In den vergangenen fünf Jahren habe der Kocher insgesamt 630 Millionen Euro in seine Standorte in Bremen, Duisburg, Eisenhüttenstadt und Hamburg gesteckt, teilte der Konzern in Luxemburg mit. Damit solle die Wettbewerbsfähigkeit der Werke erhalten bleiben. Der Standort Deutschland bleibe für ArcelorMittal «von hoher Bedeutung». Hier produziert der Konzern mehr als sieben Millionen Tonnen Stahl im Jahr, das entspreche etwa einem Fünftel seiner gesamten Produktion in Europa.

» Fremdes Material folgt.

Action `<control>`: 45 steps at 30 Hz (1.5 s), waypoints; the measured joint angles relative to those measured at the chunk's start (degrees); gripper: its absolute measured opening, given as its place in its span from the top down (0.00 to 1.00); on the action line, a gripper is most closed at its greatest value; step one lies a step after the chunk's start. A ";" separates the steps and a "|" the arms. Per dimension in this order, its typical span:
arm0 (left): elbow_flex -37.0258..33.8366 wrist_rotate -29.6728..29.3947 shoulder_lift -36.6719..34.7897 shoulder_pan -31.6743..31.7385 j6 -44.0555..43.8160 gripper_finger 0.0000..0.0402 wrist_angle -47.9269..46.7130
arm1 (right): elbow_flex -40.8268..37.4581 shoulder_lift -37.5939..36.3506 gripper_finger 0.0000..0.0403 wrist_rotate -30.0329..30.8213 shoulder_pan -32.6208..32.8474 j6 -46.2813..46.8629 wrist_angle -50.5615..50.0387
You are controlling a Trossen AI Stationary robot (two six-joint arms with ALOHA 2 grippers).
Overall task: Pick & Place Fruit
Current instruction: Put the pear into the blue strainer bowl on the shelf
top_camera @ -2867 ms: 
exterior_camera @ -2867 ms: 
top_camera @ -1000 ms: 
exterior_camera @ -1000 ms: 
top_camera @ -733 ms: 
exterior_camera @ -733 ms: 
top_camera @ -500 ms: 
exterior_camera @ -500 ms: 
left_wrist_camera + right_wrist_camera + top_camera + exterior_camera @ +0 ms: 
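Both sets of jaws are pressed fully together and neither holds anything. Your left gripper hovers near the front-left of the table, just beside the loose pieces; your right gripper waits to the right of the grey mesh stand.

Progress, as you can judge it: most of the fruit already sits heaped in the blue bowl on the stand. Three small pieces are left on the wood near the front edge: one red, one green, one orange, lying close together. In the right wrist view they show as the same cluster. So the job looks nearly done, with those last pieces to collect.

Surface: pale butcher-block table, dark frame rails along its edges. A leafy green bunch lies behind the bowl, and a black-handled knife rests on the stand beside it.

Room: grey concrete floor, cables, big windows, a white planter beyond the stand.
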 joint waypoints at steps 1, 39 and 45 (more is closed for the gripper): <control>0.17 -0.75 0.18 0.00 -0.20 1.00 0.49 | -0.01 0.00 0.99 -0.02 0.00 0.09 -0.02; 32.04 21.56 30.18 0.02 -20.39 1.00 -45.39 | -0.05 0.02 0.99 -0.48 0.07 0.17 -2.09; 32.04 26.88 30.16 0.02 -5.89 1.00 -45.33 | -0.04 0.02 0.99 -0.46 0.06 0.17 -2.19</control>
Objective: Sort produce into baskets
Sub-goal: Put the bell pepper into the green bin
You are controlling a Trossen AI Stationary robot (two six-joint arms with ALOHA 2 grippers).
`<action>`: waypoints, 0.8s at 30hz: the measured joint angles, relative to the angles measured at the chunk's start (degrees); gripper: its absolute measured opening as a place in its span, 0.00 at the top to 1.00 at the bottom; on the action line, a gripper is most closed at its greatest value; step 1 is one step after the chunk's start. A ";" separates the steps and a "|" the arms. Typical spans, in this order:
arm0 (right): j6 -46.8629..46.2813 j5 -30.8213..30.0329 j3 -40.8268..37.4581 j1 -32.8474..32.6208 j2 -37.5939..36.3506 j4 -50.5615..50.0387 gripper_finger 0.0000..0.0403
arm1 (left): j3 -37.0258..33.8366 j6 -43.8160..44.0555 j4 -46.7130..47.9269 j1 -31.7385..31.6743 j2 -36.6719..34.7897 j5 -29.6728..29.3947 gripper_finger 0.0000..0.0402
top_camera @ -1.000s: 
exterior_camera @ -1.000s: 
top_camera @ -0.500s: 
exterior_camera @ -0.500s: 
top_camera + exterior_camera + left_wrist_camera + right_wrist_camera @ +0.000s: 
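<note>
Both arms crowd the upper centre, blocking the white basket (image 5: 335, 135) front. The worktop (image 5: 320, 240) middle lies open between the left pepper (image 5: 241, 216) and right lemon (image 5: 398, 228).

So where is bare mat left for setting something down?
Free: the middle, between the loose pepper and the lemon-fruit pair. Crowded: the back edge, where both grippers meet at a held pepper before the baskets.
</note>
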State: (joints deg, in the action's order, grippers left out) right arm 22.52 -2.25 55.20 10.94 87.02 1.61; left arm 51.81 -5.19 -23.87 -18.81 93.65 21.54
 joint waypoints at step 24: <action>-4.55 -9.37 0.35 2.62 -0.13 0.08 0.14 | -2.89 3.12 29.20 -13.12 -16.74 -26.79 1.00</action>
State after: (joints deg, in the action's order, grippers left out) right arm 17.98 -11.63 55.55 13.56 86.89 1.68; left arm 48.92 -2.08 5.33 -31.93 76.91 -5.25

Auch in Polen plant ArcelorMittal an einem riesigen Industrialisierungskonzept. Auf dem Gelände des ehemaligen Stahlkombinats Nova Huta soll eine neue Industrie Region aufgebaut werden. Hier könnten Tausende von Arbeitsplätzen entstehen, erkläre Ende Februar ein Sprecher gegenüber Tageblatt.lu. Ziel ist es, Produkte mit höherem Mehrwert für Kunden in Zentral und Osteuropa zu erhöhen.
2014 setzte ArcelorMittal nach eigenen Angaben weltweit mehr als 79 Milliarden US-Dollar um, die Rohstahl-Produktion lag bei gut 93 Millionen Tonnen.